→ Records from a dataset
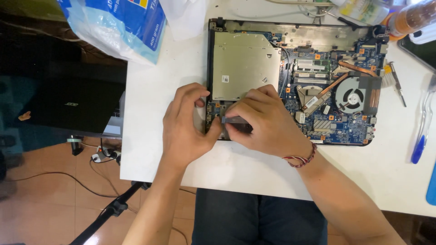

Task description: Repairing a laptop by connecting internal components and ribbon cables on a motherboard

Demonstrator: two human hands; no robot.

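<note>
An opened laptop base [290, 31] lies on the white table [150, 118], its blue circuit board [345, 127] bare. A silver optical drive [243, 63] fills its left half, and a round cooling fan [352, 96] with copper pipes sits at the right. My left hand [186, 124] rests on the base's near left corner, thumb pressed against a small dark flat part [234, 120]. My right hand [268, 120] pinches that same part from above. A red braided band circles the right wrist. The corner under both hands is hidden.
A blue and white plastic bag [118, 22] lies at the table's far left corner. A blue pen [422, 131], a screwdriver [397, 84] and bottles [399, 16] stand to the right. A closed black laptop [68, 100] sits left of the table; cables and a tripod leg cross the floor.
</note>
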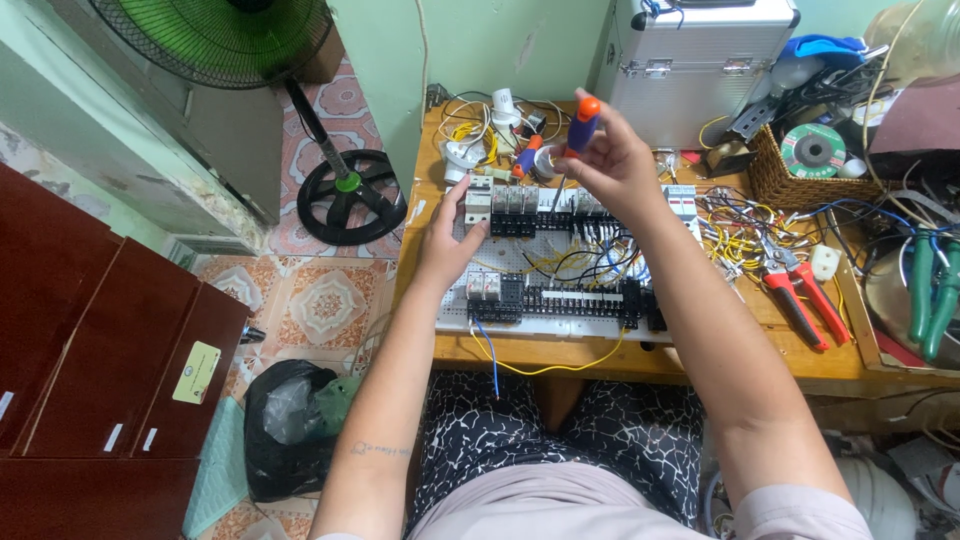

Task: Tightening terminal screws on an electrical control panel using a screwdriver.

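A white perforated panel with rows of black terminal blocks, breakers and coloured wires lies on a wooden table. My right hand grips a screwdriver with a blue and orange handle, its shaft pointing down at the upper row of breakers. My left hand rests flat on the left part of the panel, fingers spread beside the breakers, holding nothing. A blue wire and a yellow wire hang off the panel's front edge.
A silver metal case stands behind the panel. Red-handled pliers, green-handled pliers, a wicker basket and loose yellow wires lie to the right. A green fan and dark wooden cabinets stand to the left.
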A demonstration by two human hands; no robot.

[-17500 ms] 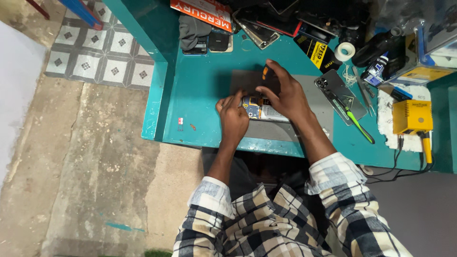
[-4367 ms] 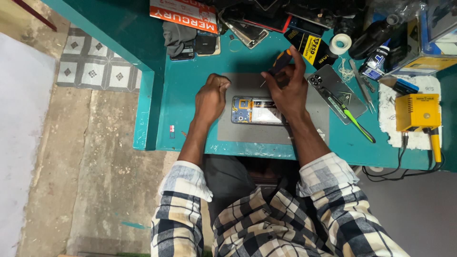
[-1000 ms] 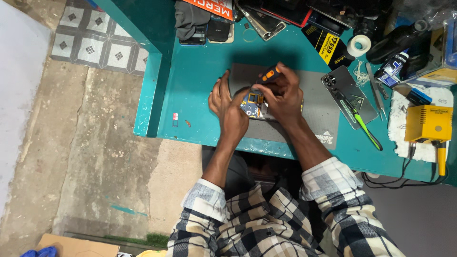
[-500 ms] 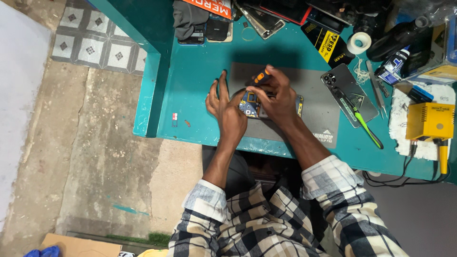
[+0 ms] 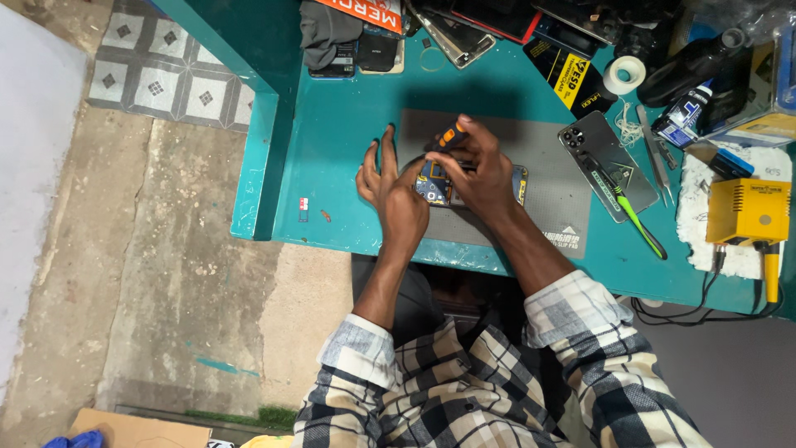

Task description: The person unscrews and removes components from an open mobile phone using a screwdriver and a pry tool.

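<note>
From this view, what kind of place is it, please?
Probably a small phone repair bench. The right hand works a screwdriver on an opened phone lying on a grey mat, with a phone back cover and tweezers nearby.

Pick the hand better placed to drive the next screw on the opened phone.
Right hand: it already grips the orange-handled screwdriver over the opened phone. Left hand is steadying the phone's edge.

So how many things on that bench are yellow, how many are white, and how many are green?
Yellow: 2, the yellow box unit and the yellow-and-black packet
White: 2, the tape roll and the white cloth
Green: 1, the green-handled tool
Total: 5
</note>
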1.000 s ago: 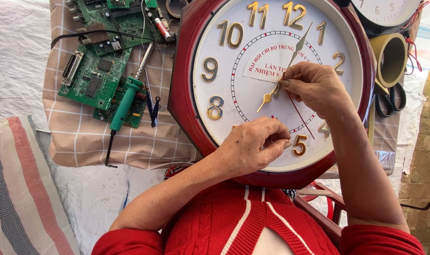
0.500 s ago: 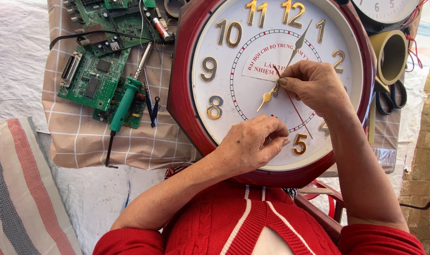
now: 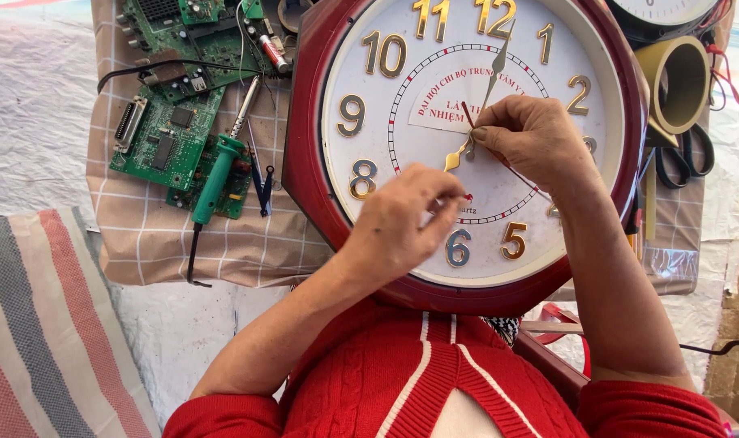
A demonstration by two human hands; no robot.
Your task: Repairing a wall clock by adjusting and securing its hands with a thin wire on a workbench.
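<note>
I have the big wall clock propped against my chest, its dark red rim reaching from the cloth-covered bench down to my red sweater. My right hand sits over the centre of the clock, thumb and forefinger pinched together on the thin red second hand right where the gold hands meet. My left hand hovers over the lower part of the dial near the six, fingers curled in and pressed loosely together; I cannot tell whether anything is held between them. The risk I see is bending: the second hand looks hair-thin, and a sideways pull from the pinch could kink it or knock the gold minute hand off its seat. The clock also rests tilted with neither hand gripping its rim, so a hard push could make it slide. The dial is white with raised gold numerals and no cover glass that I can make out. Left of the clock lie green circuit boards and a green-handled soldering iron.
</note>
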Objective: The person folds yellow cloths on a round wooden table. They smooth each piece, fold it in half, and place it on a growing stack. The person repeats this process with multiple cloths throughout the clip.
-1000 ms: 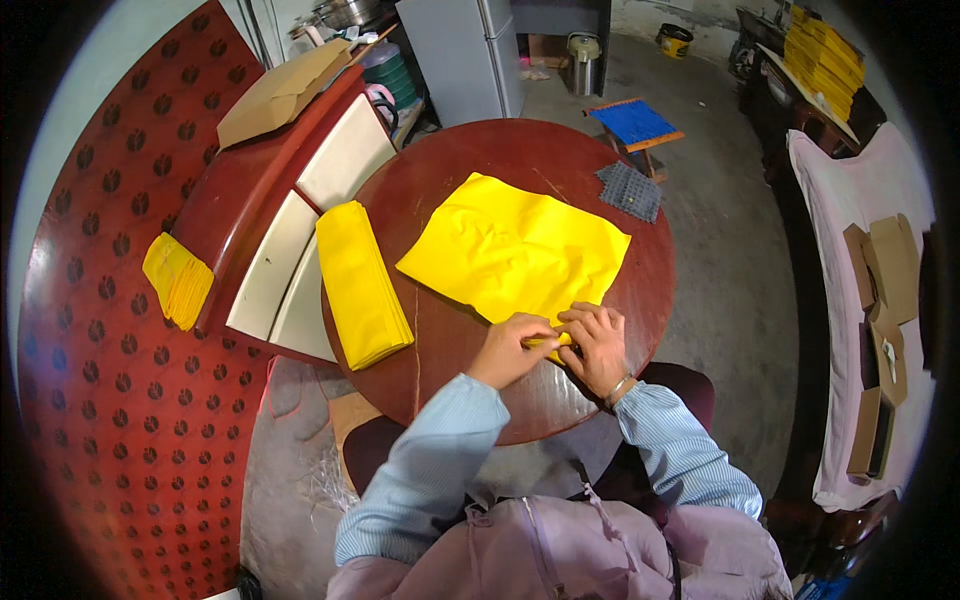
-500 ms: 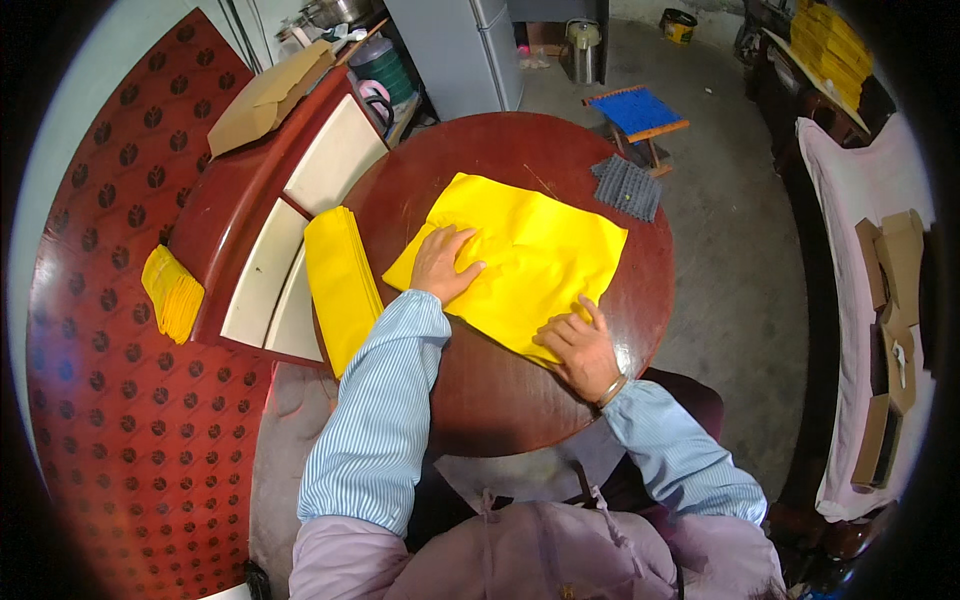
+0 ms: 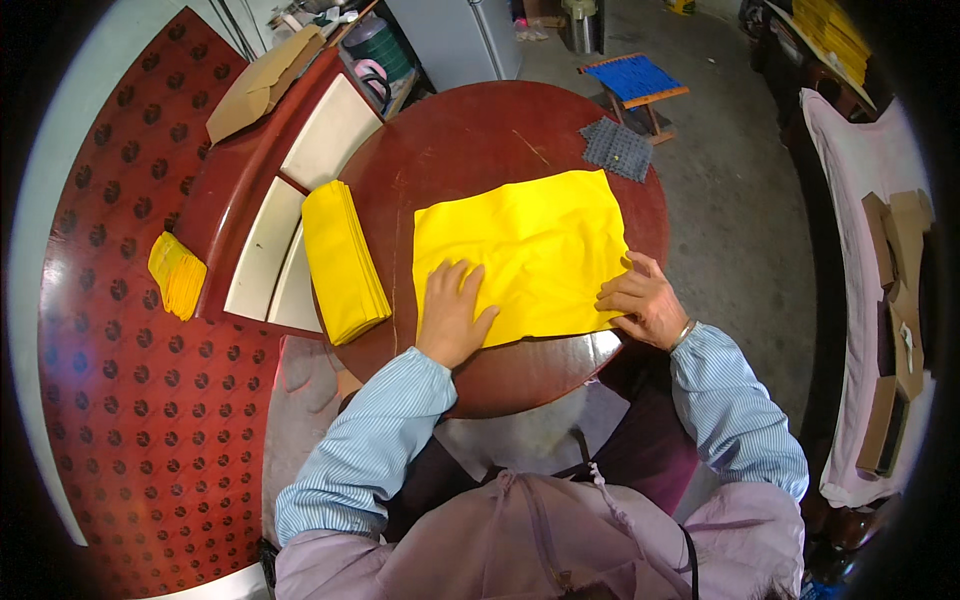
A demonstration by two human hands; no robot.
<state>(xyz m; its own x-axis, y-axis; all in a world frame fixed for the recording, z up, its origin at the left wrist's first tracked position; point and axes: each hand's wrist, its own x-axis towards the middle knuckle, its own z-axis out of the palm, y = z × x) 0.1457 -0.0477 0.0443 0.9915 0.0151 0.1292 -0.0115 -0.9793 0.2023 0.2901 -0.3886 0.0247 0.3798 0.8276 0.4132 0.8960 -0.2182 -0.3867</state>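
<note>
The bare left hand (image 3: 452, 315) lies palm down near the close left corner of a bright yellow, roughly rectangular sheet of thin, cloth-like material (image 3: 520, 240), its fingers spread wide and gripping nothing. The bare right hand (image 3: 645, 302) is at the sheet's right edge with its fingers loosely curved; whether the fingertips pinch that edge or only rest on it, I cannot tell from above. Half a second ago the sheet sat askew; it has since been turned anticlockwise, so its near edge now runs more nearly across the person's front, and the left hand has come nearer the body. For the work in hand, I judge this a squaring and smoothing of the piece (soft ripples still cross its middle). The sheet lies spread open on a round, red-brown table with a glossy top (image 3: 480, 140). At the table's left side rests a long, neat stack of folded yellow pieces (image 3: 345, 265), apart from the sheet; on the far right rim sits a grey, textured mat (image 3: 616, 150). Farther out stand a folding stool with a blue seat (image 3: 635, 78) and, at far right, opened brown cardboard boxes (image 3: 905, 280).
</note>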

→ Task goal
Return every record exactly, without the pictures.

→ Answer space
Task description: Repairing a laptop by connecting internal components and ribbon cables on a motherboard

Demonstrator: two human hands; no robot.

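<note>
An opened laptop base [290, 31] lies on the white table [150, 118], its blue circuit board [345, 127] bare. A silver optical drive [243, 63] fills its left half, and a round cooling fan [352, 96] with copper pipes sits at the right. My left hand [186, 124] rests on the base's near left corner, thumb pressed against a small dark flat part [234, 120]. My right hand [268, 120] pinches that same part from above. A red braided band circles the right wrist. The corner under both hands is hidden.
A blue and white plastic bag [118, 22] lies at the table's far left corner. A blue pen [422, 131], a screwdriver [397, 84] and bottles [399, 16] stand to the right. A closed black laptop [68, 100] sits left of the table; cables and a tripod leg cross the floor.
</note>
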
Task: Tightening terminal screws on an electrical control panel using a screwdriver.

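A white perforated panel with rows of black terminal blocks, breakers and coloured wires lies on a wooden table. My right hand grips a screwdriver with a blue and orange handle, its shaft pointing down at the upper row of breakers. My left hand rests flat on the left part of the panel, fingers spread beside the breakers, holding nothing. A blue wire and a yellow wire hang off the panel's front edge.
A silver metal case stands behind the panel. Red-handled pliers, green-handled pliers, a wicker basket and loose yellow wires lie to the right. A green fan and dark wooden cabinets stand to the left.
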A demonstration by two human hands; no robot.

[-17500 ms] 
[-4367 ms] 
[-1000 ms] 
[-500 ms] 
[+0 ms] 

Task description: The person unscrews and removes components from an open mobile phone using a screwdriver and a pry tool.

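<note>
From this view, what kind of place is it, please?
Probably a small phone repair bench. The right hand works a screwdriver on an opened phone lying on a grey mat, with a phone back cover and tweezers nearby.

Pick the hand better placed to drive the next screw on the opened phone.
Right hand: it already grips the orange-handled screwdriver over the opened phone. Left hand is steadying the phone's edge.

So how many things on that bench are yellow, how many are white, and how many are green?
Yellow: 2, the yellow box unit and the yellow-and-black packet
White: 2, the tape roll and the white cloth
Green: 1, the green-handled tool
Total: 5
</note>
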1.000 s ago: 
0.500 s ago: 
now: 
A demonstration by two human hands; no robot.
Your task: Repairing a wall clock by adjusting and securing its hands with a thin wire on a workbench.
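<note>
I have the big wall clock propped against my chest, its dark red rim reaching from the cloth-covered bench down to my red sweater. My right hand sits over the centre of the clock, thumb and forefinger pinched together on the thin red second hand right where the gold hands meet. My left hand hovers over the lower part of the dial near the six, fingers curled in and pressed loosely together; I cannot tell whether anything is held between them. The risk I see is bending: the second hand looks hair-thin, and a sideways pull from the pinch could kink it or knock the gold minute hand off its seat. The clock also rests tilted with neither hand gripping its rim, so a hard push could make it slide. The dial is white with raised gold numerals and no cover glass that I can make out. Left of the clock lie green circuit boards and a green-handled soldering iron.
</note>
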Objective: The person folds yellow cloths on a round wooden table. They smooth each piece, fold it in half, and place it on a growing stack. The person repeats this process with multiple cloths throughout the clip.
-1000 ms: 
-500 ms: 
+0 ms: 
A demonstration by two human hands; no robot.
<state>(xyz m; its own x-axis, y-axis; all in a world frame fixed for the recording, z up, its origin at the left wrist's first tracked position; point and axes: each hand's wrist, its own x-axis towards the middle knuckle, its own z-axis out of the palm, y = z × x) 0.1457 -0.0477 0.0443 0.9915 0.0151 0.1292 -0.0115 -0.9793 0.2023 0.2901 -0.3886 0.0247 0.3798 0.8276 0.4132 0.8960 -0.2182 -0.3867</state>
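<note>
The bare left hand (image 3: 452, 315) lies palm down near the close left corner of a bright yellow, roughly rectangular sheet of thin, cloth-like material (image 3: 520, 240), its fingers spread wide and gripping nothing. The bare right hand (image 3: 645, 302) is at the sheet's right edge with its fingers loosely curved; whether the fingertips pinch that edge or only rest on it, I cannot tell from above. Half a second ago the sheet sat askew; it has since been turned anticlockwise, so its near edge now runs more nearly across the person's front, and the left hand has come nearer the body. For the work in hand, I judge this a squaring and smoothing of the piece (soft ripples still cross its middle). The sheet lies spread open on a round, red-brown table with a glossy top (image 3: 480, 140). At the table's left side rests a long, neat stack of folded yellow pieces (image 3: 345, 265), apart from the sheet; on the far right rim sits a grey, textured mat (image 3: 616, 150). Farther out stand a folding stool with a blue seat (image 3: 635, 78) and, at far right, opened brown cardboard boxes (image 3: 905, 280).
</note>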

This completes the output.